Power and Gender in The Office

The purpose of this activity is to consolidate the work students would have done on power and gender in preparation for ENGB1 (AQA B AS English Language). Students will need to have access to the script from episode one of series one of The Office (pp.27-32 of The Office: The Scripts) and it will also be advantageous if they watch the scenes on DVD. The students are asked to consider how language asserts power and represents gender in the extract. The following analysis is intended as teachers’ notes.

Background

The Office is a British sitcom, written and directed by Ricky Gervais and Stephen Merchant, which first aired on BBC2 in 2001.  It takes the form of a fictional documentary, or a ‘mockumentary’, which follows the working lives of fictional employees of the Slough branch of ‘Wernham Hogg’, a paper distribution company, and their boss, regional manager David Brent, played by Gervais.

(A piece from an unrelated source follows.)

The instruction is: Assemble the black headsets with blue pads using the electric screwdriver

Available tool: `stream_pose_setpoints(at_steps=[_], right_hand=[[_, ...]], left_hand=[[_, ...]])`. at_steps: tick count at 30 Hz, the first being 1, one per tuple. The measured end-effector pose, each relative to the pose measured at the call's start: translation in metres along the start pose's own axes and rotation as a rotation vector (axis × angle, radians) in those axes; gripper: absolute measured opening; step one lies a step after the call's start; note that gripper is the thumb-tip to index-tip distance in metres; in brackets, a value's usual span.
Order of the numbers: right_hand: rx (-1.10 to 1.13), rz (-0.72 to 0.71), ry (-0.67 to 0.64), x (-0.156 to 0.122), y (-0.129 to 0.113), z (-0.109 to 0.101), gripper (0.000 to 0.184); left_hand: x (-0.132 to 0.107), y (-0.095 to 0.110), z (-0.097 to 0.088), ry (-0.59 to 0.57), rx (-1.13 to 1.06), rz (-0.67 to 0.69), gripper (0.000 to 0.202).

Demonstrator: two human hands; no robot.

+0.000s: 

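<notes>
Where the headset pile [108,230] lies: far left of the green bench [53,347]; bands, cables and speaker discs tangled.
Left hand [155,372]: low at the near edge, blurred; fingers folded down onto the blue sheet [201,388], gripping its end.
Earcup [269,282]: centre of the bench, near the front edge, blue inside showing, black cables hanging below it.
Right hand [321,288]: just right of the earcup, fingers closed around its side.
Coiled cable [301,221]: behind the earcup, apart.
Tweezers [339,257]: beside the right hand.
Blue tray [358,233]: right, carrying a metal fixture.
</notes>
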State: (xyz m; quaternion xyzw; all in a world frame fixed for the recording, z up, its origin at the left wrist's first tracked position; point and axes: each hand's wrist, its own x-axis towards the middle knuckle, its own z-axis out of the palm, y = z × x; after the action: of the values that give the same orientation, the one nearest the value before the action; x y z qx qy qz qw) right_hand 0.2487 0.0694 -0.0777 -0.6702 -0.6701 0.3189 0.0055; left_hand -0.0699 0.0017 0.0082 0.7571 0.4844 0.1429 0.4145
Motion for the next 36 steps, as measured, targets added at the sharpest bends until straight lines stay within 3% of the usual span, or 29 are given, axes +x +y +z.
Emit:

A mockumentary shares many of characteristics of ‘reality’ TV shows: the camera is often acknowledged as it follows the characters around, and there are frequent asides – or ‘talking heads’ – when characters speak directly to the camera.  It might be seen to parody the many reality television programmes that feature on TV, especially those that are set in workplaces.

The sitcom, or situation comedy, has been a popular feature of our television schedules for many years.  They are ‘a series of weekly shows based around an initial…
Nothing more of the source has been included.